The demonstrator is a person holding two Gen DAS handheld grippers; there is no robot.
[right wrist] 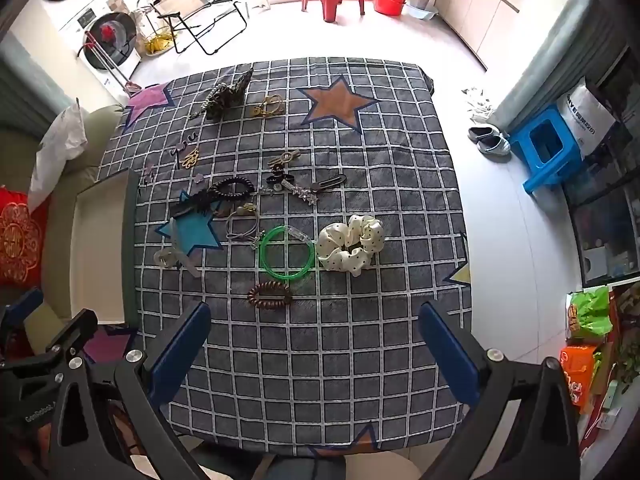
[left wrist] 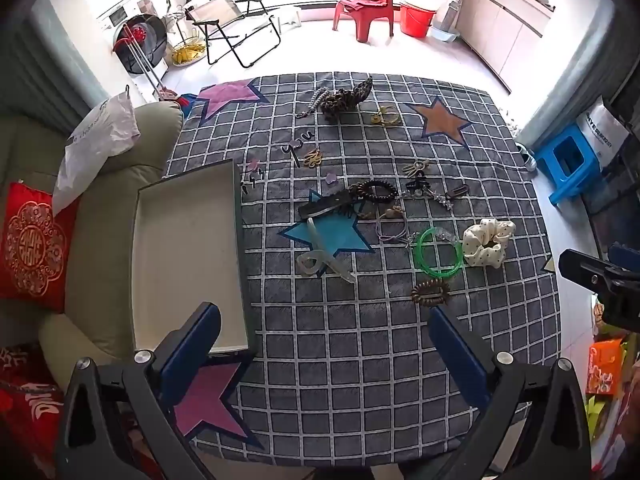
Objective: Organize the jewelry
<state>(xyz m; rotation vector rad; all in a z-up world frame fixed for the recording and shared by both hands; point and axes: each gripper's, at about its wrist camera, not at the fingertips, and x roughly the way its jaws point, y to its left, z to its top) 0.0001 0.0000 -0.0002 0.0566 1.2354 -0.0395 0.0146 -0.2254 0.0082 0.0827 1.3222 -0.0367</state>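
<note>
Both the left hand-held gripper (left wrist: 324,354) and right hand-held gripper (right wrist: 314,350) stood wide, holding nothing. The jewelry, including a green bangle (right wrist: 286,255) and a polka-dot scrunchie (right wrist: 351,247), lay mid-frame on the checked worktop (right wrist: 320,360); the white tray (left wrist: 188,256) sat at left.

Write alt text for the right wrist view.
Open right gripper hovers empty above a checked, star-patterned tablecloth strewn with jewelry: green bangle, cream dotted scrunchie, brown bead bracelet. An empty white tray sits at the left edge.
</note>
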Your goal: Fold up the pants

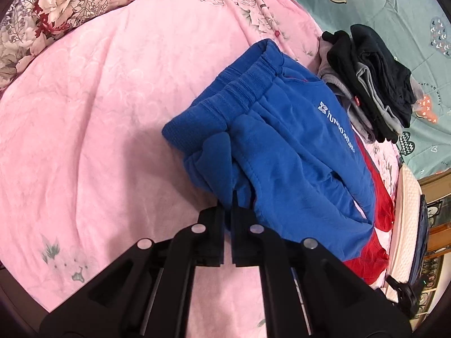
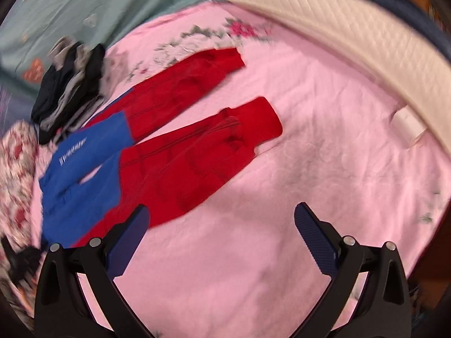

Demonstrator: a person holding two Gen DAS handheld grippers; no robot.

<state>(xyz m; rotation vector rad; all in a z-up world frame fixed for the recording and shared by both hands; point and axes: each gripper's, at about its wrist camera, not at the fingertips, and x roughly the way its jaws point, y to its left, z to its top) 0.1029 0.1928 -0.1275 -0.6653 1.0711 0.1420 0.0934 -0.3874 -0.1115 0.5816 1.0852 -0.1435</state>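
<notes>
The pants (image 1: 284,129) are blue at the top with red legs and white lettering, lying on a pink bedspread (image 1: 98,112). My left gripper (image 1: 228,205) is shut on a bunched fold of the blue fabric near the waistband end. In the right wrist view the pants (image 2: 174,140) stretch from the blue top at the left to two red legs spread apart toward the upper right. My right gripper (image 2: 221,225) is open and empty, above the pink bedspread (image 2: 310,155) just below the nearer red leg. That view is blurred.
A pile of black and grey clothes (image 1: 375,84) lies beyond the pants, also in the right wrist view (image 2: 70,84). A floral quilt (image 1: 56,8) lies at the far left, a teal sheet (image 1: 380,0) beyond. A white mattress edge (image 2: 352,36) bounds the bed.
</notes>
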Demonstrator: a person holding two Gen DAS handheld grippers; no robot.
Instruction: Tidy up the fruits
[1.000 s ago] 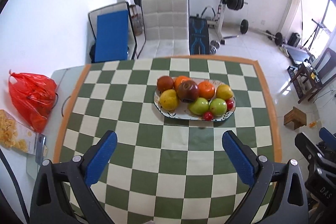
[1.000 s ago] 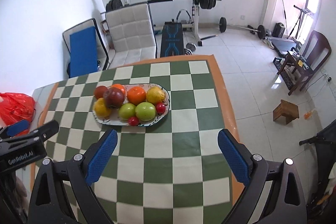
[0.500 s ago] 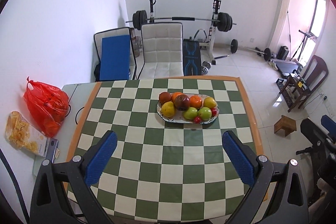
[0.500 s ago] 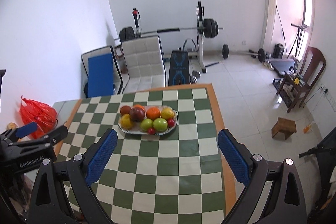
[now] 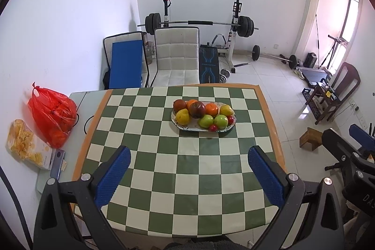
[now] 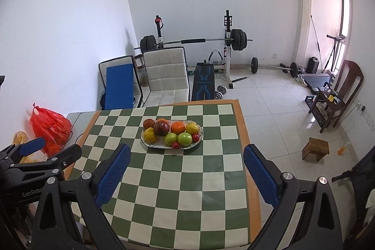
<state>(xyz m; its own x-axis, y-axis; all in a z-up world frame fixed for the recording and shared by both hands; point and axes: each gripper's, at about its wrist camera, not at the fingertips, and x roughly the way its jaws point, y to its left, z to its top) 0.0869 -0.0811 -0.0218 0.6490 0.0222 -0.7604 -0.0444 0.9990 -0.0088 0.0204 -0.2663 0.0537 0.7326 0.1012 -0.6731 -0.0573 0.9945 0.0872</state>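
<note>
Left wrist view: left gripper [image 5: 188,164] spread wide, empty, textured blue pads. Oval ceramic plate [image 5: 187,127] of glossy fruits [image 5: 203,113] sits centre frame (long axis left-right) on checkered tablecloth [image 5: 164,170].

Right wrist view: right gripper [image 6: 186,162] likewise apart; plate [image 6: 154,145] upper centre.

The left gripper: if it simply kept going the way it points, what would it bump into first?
Probably the checkered tabletop, short of the fruit plate. The open left gripper looks down at bare squares, though depth is hard to judge.

Glossy ceramic plate [image 5: 187,127], matt checkered tablecloth [image 5: 182,168], crinkled red plastic bag [image 5: 52,114].
</note>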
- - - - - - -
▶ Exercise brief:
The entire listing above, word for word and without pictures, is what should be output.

▶ Response to this task:
The demonstrator is a person holding two Gen DAS handheld grippers; there is no robot.
[right wrist] 
[left wrist] 
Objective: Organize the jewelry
<state>(xyz m; rotation vector rad; all in a z-up world frame fixed for the recording and shared by both hands; point and axes: each gripper's, at about its wrist camera, not at the fingertips, and x roughly the way its jaws point, y to its left, z to its top) 0.0001 0.0000 -0.0002 0.0566 1.2354 -0.0395 0.0146 -0.2254 0.0082 0.0827 1.3222 -0.0367</state>
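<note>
Both the left hand-held gripper (left wrist: 324,354) and right hand-held gripper (right wrist: 314,350) stood wide, holding nothing. The jewelry, including a green bangle (right wrist: 286,255) and a polka-dot scrunchie (right wrist: 351,247), lay mid-frame on the checked worktop (right wrist: 320,360); the white tray (left wrist: 188,256) sat at left.

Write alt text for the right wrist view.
Open right gripper hovers empty above a checked, star-patterned tablecloth strewn with jewelry: green bangle, cream dotted scrunchie, brown bead bracelet. An empty white tray sits at the left edge.
</note>
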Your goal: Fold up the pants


Demonstrator: a person holding two Gen DAS handheld grippers; no robot.

<state>(xyz m; rotation vector rad; all in a z-up world frame fixed for the recording and shared by both hands; point and axes: each gripper's, at about its wrist camera, not at the fingertips, and x roughly the way its jaws point, y to its left, z to its top) 0.1029 0.1928 -0.1275 -0.6653 1.0711 0.1420 0.0934 -0.3874 -0.1115 0.5816 1.0852 -0.1435</state>
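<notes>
The pants (image 1: 284,129) are blue at the top with red legs and white lettering, lying on a pink bedspread (image 1: 98,112). My left gripper (image 1: 228,205) is shut on a bunched fold of the blue fabric near the waistband end. In the right wrist view the pants (image 2: 174,140) stretch from the blue top at the left to two red legs spread apart toward the upper right. My right gripper (image 2: 221,225) is open and empty, above the pink bedspread (image 2: 310,155) just below the nearer red leg. That view is blurred.
A pile of black and grey clothes (image 1: 375,84) lies beyond the pants, also in the right wrist view (image 2: 70,84). A floral quilt (image 1: 56,8) lies at the far left, a teal sheet (image 1: 380,0) beyond. A white mattress edge (image 2: 352,36) bounds the bed.
</notes>
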Demonstrator: a person holding two Gen DAS handheld grippers; no robot.
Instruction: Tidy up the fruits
[1.000 s ago] 
[1.000 s ago] 
[0.500 s ago] 
[0.500 s ago] 
[now] 
[now] 
<state>(xyz m; its own x-axis, y-axis; all in a z-up world frame fixed for the recording and shared by both hands; point and axes: each gripper's, at about its wrist camera, not at the fingertips, and x roughly the way its jaws point, y to its left, z to its top) 0.0869 -0.0811 -0.0218 0.6490 0.0222 -0.7604 -0.0444 0.9990 -0.0088 0.0204 -0.2663 0.0537 0.7326 0.1012 -0.6731 -0.0573 0.9945 0.0872</state>
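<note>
Left wrist view: left gripper [image 5: 188,164] spread wide, empty, textured blue pads. Oval ceramic plate [image 5: 187,127] of glossy fruits [image 5: 203,113] sits centre frame (long axis left-right) on checkered tablecloth [image 5: 164,170].

Right wrist view: right gripper [image 6: 186,162] likewise apart; plate [image 6: 154,145] upper centre.

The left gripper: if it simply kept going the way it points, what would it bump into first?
Probably the checkered tabletop, short of the fruit plate. The open left gripper looks down at bare squares, though depth is hard to judge.

Glossy ceramic plate [image 5: 187,127], matt checkered tablecloth [image 5: 182,168], crinkled red plastic bag [image 5: 52,114].
</note>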

This answer is complete as it stands.